> WHAT THE EXERCISE ASKS
State how many lines in the following entries contain the word "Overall". No other output.

*** RECORDS TO USE

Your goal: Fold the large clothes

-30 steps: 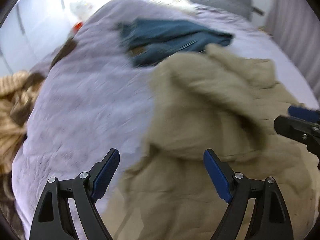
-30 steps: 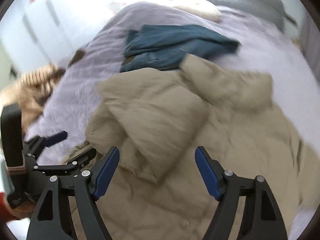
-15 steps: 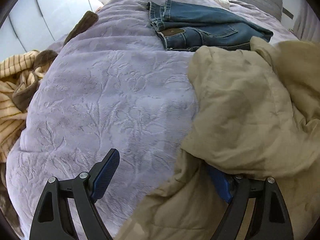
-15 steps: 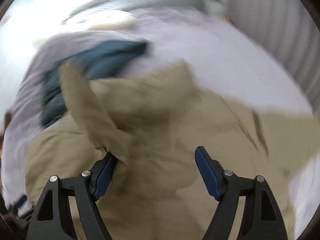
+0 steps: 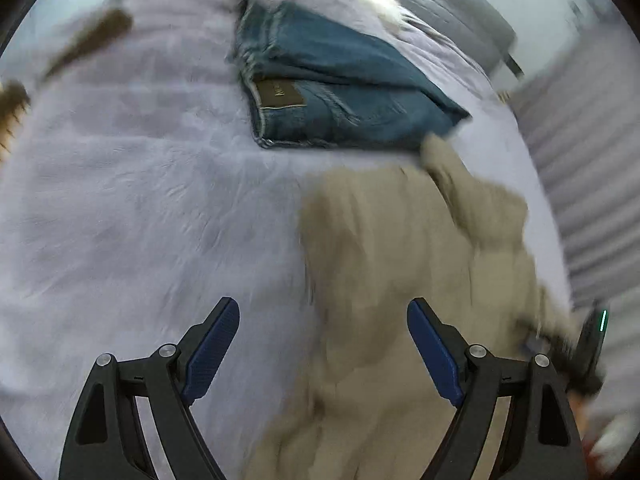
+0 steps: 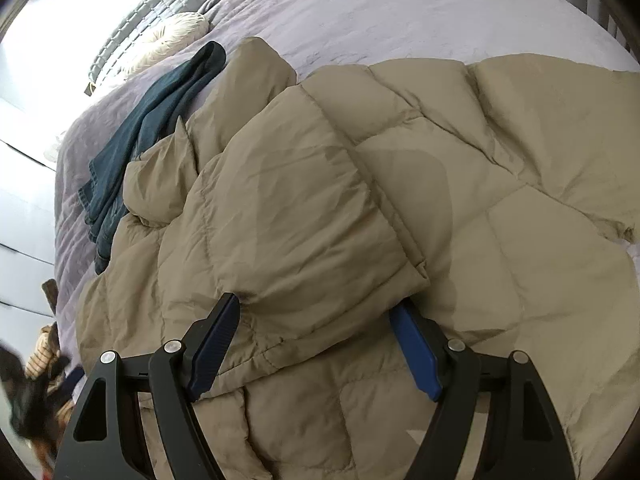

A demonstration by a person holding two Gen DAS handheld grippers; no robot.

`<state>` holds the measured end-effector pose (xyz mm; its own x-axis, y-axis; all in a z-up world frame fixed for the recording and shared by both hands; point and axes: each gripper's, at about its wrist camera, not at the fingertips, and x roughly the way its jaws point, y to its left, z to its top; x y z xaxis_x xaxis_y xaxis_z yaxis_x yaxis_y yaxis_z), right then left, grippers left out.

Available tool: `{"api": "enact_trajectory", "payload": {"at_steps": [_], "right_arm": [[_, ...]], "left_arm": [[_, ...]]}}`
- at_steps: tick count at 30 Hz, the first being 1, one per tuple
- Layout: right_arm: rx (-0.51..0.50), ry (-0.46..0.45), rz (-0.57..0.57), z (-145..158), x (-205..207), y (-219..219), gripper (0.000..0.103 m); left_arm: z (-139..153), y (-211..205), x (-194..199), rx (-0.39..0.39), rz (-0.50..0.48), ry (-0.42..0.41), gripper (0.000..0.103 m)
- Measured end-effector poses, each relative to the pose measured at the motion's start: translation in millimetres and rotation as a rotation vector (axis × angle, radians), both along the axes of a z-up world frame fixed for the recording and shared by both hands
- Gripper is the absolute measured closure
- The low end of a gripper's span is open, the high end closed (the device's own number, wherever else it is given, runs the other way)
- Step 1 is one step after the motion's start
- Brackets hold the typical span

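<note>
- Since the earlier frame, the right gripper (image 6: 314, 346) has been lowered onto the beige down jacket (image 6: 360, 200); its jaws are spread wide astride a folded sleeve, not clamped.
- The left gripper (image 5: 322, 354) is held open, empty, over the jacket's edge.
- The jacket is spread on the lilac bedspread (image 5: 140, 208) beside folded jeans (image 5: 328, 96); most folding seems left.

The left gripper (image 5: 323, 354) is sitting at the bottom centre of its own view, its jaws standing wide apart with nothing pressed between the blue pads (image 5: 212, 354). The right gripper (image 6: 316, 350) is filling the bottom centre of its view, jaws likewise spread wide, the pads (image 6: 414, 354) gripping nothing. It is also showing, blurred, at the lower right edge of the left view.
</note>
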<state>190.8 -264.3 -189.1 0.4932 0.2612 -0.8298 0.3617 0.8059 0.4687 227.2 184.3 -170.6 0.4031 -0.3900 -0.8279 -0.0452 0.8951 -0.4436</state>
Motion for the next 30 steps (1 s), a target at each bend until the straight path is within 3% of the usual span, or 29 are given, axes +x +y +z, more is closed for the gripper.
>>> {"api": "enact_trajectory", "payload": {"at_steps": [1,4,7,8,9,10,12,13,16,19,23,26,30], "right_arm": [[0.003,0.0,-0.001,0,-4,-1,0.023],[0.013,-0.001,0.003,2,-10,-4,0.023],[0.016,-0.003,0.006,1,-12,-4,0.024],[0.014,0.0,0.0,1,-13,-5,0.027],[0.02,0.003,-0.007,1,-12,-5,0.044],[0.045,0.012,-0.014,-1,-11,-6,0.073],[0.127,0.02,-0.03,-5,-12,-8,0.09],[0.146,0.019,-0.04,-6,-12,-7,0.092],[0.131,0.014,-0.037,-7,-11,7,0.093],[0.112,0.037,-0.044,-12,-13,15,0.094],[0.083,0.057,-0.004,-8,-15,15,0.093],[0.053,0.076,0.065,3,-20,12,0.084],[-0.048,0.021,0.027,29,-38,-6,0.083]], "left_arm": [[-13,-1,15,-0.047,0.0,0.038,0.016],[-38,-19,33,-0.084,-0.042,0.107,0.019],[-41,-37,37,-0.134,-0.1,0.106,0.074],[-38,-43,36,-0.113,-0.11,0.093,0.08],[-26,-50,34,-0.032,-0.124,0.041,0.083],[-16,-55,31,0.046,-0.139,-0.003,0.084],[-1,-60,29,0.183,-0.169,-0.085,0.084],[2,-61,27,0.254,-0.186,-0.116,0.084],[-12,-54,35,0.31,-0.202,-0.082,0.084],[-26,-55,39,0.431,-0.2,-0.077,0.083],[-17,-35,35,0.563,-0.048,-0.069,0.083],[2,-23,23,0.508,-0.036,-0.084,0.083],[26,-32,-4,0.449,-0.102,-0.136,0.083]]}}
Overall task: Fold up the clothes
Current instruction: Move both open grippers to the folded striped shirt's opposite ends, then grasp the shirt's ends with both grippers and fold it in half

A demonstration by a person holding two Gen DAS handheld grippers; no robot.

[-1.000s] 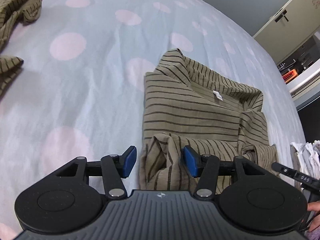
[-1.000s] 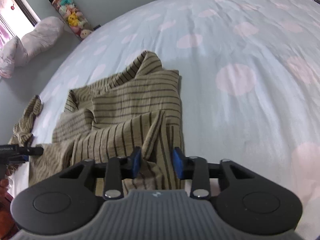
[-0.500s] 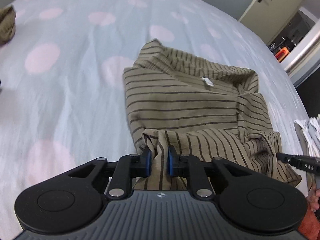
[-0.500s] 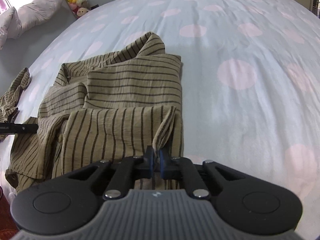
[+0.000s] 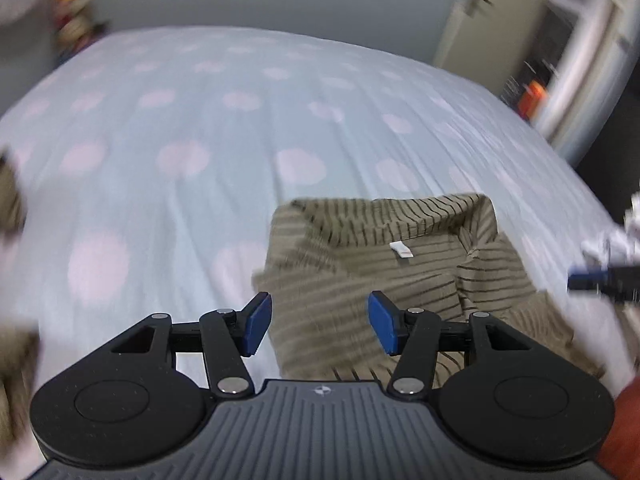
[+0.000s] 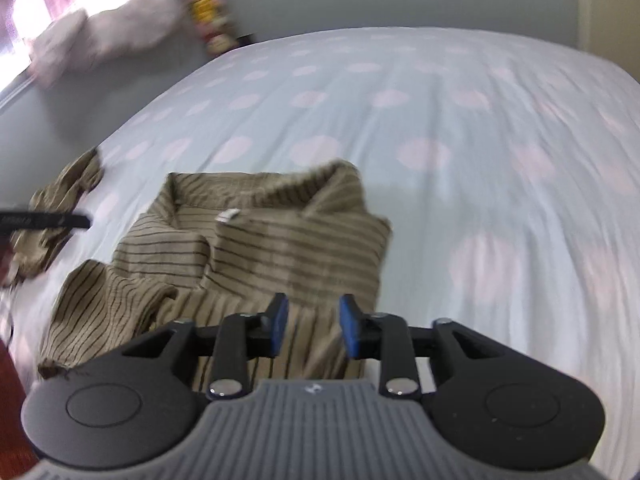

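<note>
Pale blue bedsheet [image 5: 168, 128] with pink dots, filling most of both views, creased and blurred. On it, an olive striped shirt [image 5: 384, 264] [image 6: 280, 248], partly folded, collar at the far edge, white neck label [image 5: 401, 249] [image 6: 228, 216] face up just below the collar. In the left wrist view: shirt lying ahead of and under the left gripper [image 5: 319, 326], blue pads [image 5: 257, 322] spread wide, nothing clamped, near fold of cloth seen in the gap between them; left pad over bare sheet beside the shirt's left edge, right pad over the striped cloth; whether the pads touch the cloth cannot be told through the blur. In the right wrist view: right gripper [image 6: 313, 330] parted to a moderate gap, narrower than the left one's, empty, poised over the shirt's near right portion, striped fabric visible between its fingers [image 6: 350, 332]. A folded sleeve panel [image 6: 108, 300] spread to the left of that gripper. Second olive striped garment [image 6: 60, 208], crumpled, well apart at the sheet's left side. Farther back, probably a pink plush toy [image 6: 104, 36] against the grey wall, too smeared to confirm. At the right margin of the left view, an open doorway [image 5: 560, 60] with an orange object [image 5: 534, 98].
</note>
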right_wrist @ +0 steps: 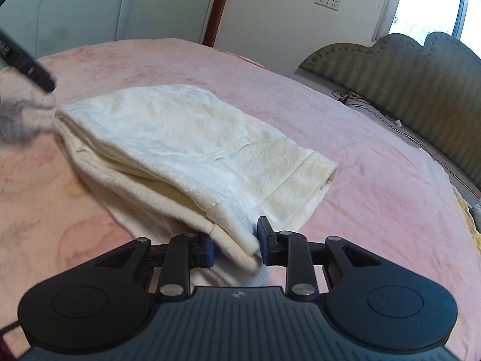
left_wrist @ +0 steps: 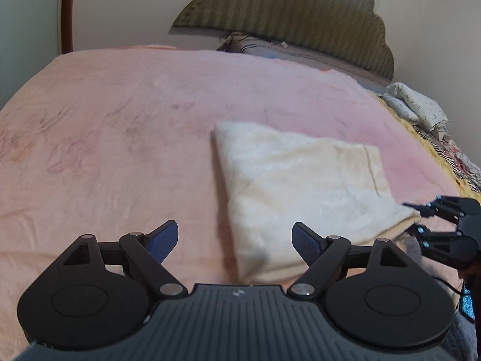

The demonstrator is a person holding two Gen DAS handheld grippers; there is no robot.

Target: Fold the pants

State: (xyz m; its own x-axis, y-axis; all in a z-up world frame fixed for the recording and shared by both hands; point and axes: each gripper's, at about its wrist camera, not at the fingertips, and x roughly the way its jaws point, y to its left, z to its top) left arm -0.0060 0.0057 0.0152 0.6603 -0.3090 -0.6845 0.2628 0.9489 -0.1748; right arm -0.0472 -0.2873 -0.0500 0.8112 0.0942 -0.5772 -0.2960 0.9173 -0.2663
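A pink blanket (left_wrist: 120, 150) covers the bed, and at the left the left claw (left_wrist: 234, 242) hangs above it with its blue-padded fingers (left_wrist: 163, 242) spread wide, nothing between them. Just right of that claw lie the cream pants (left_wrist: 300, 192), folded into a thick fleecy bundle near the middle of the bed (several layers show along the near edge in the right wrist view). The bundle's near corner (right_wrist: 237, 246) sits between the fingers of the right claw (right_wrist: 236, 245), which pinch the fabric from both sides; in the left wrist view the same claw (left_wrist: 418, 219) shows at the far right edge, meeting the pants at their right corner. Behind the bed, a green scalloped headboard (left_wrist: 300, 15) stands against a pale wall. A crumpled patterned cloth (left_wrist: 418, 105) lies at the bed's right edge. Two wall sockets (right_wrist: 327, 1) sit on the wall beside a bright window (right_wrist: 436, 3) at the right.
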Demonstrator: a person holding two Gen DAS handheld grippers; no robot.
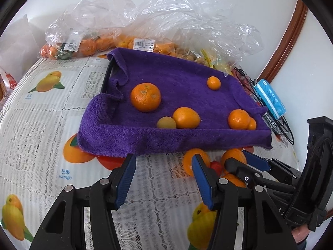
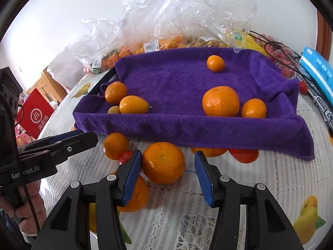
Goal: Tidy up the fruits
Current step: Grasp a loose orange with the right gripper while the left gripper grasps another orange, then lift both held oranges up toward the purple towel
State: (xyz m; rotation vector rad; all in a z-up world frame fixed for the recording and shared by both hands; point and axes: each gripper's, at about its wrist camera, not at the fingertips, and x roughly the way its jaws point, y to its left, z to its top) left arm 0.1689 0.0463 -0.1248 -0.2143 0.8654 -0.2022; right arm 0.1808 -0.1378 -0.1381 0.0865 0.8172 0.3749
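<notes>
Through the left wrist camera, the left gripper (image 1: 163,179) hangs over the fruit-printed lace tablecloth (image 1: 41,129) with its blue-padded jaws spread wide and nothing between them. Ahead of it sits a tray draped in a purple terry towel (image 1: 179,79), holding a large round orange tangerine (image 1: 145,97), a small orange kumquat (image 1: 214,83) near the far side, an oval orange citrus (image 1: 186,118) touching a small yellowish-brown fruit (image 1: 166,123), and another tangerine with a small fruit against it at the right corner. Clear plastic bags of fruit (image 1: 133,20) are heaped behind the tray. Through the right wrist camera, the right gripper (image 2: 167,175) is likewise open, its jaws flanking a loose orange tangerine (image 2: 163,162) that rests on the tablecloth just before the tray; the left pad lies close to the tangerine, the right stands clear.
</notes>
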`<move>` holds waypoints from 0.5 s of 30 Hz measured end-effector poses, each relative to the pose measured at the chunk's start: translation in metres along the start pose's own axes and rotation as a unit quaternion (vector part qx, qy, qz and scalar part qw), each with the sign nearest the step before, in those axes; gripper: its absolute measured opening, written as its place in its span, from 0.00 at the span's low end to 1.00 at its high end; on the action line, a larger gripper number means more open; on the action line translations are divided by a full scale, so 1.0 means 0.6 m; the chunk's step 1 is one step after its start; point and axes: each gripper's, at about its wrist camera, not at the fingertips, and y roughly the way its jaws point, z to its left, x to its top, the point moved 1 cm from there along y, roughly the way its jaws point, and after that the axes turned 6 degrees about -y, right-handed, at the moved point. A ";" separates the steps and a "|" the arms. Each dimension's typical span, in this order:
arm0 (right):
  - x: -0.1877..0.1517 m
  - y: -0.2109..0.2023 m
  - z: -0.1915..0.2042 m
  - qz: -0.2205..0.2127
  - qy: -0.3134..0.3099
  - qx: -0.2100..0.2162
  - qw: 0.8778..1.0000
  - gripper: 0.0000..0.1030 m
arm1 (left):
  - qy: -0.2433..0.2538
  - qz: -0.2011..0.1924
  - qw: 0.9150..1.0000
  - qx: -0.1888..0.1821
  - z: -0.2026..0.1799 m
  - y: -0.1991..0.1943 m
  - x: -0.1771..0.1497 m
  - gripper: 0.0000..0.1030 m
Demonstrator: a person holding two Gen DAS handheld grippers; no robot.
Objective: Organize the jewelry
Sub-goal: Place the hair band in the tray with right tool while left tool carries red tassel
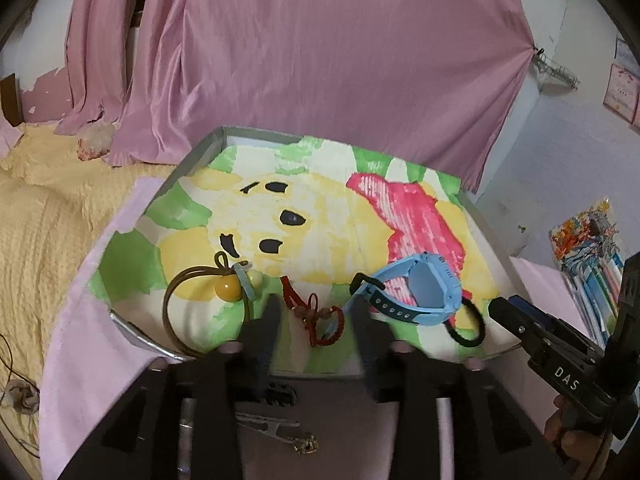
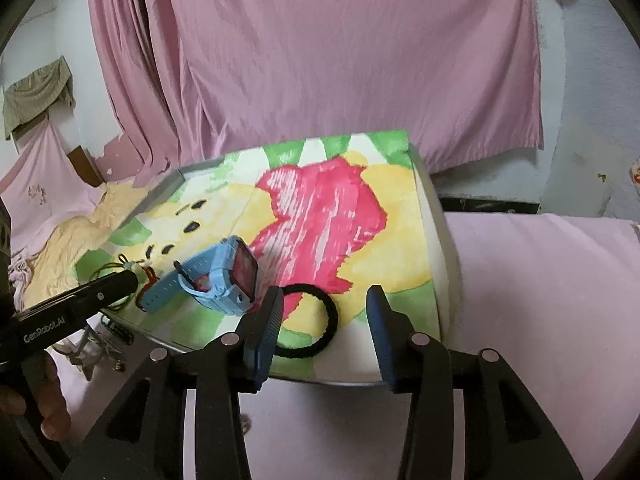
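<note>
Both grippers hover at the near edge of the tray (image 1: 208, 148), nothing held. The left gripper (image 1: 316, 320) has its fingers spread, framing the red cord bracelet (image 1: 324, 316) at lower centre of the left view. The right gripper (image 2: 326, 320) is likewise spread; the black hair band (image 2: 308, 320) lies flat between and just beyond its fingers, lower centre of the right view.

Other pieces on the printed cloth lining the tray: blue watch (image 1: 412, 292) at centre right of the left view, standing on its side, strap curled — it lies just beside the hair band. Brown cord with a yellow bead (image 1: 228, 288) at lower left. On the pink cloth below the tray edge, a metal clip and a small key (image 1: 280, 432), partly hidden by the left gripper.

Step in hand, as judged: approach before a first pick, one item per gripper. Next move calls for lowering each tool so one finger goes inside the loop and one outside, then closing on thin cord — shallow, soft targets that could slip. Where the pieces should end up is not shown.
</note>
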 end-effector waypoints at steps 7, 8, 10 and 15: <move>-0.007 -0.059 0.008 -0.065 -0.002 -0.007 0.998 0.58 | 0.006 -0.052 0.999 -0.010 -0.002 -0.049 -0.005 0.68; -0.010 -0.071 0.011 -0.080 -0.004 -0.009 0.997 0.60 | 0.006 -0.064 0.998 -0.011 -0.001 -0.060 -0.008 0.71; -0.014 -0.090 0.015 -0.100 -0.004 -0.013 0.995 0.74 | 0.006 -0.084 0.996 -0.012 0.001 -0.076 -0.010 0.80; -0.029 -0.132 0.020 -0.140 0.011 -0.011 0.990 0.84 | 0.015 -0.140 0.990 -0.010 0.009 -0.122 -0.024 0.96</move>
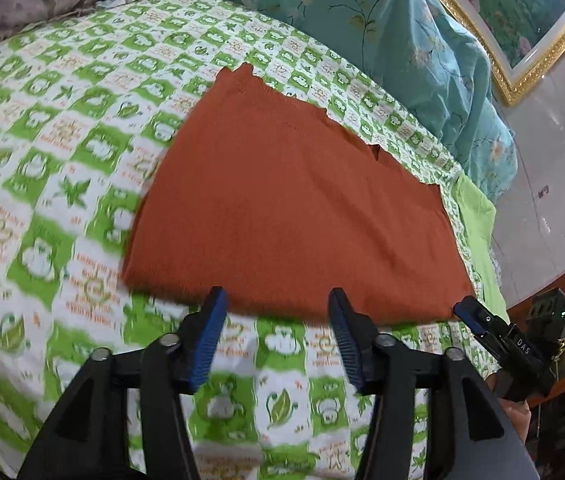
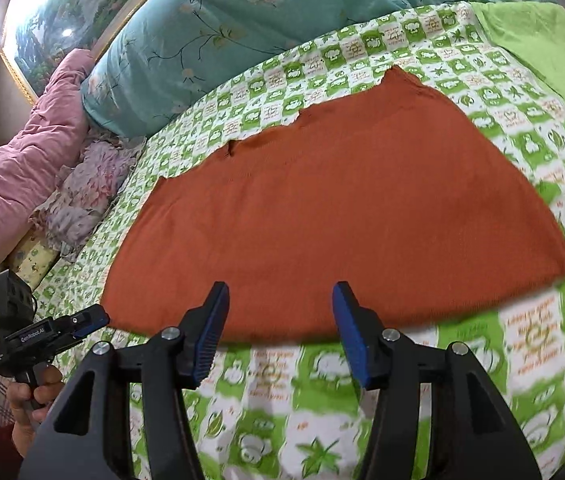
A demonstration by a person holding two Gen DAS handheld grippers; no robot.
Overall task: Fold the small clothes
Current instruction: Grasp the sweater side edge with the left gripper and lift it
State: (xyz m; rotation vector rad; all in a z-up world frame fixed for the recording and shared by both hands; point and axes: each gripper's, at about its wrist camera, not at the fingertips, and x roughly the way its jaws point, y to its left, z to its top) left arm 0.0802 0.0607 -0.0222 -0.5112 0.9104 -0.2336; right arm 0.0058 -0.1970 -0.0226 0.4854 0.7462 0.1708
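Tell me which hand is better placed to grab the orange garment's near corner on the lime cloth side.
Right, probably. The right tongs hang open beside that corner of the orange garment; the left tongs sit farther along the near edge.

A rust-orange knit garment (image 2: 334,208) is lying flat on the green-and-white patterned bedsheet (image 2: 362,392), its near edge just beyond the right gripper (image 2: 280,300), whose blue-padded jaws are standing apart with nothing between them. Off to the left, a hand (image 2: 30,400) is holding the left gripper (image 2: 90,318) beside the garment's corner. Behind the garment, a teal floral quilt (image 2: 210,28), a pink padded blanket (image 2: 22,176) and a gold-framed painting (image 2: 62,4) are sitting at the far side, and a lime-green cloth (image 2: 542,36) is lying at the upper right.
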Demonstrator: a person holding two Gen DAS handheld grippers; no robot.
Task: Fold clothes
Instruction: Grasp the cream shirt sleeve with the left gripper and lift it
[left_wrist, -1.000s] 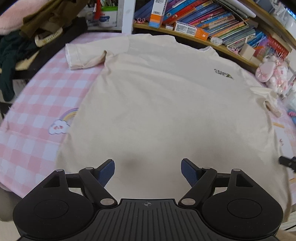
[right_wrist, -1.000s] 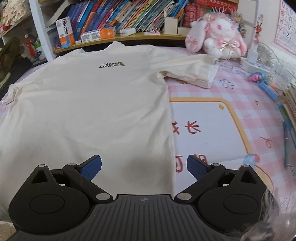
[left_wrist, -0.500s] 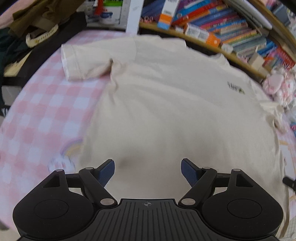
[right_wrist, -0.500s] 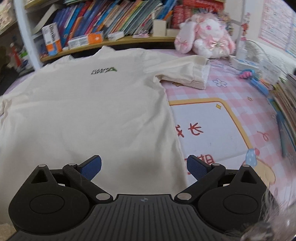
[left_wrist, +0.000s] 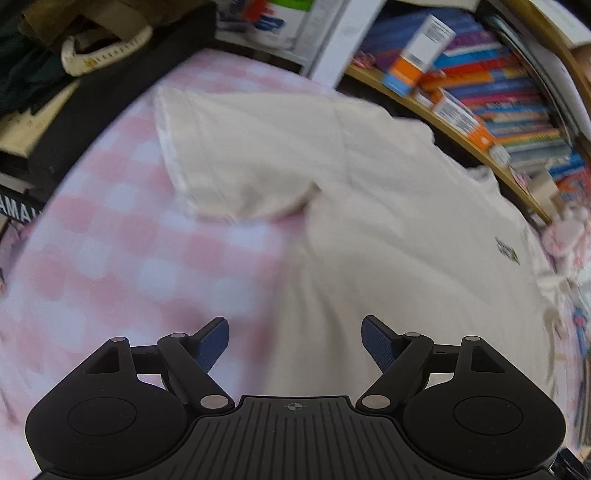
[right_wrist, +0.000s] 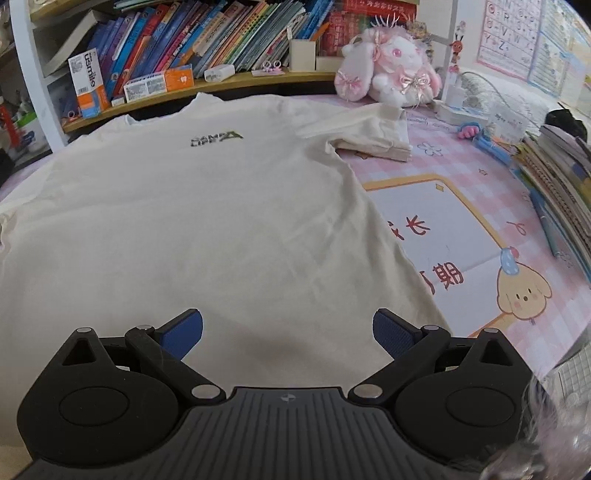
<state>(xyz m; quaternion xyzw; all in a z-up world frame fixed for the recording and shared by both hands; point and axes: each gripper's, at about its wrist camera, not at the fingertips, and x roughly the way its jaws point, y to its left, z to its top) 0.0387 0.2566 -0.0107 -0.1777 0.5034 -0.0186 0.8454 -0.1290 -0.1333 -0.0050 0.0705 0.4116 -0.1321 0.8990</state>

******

> SOLUTION FOR THIS PROBLEM
2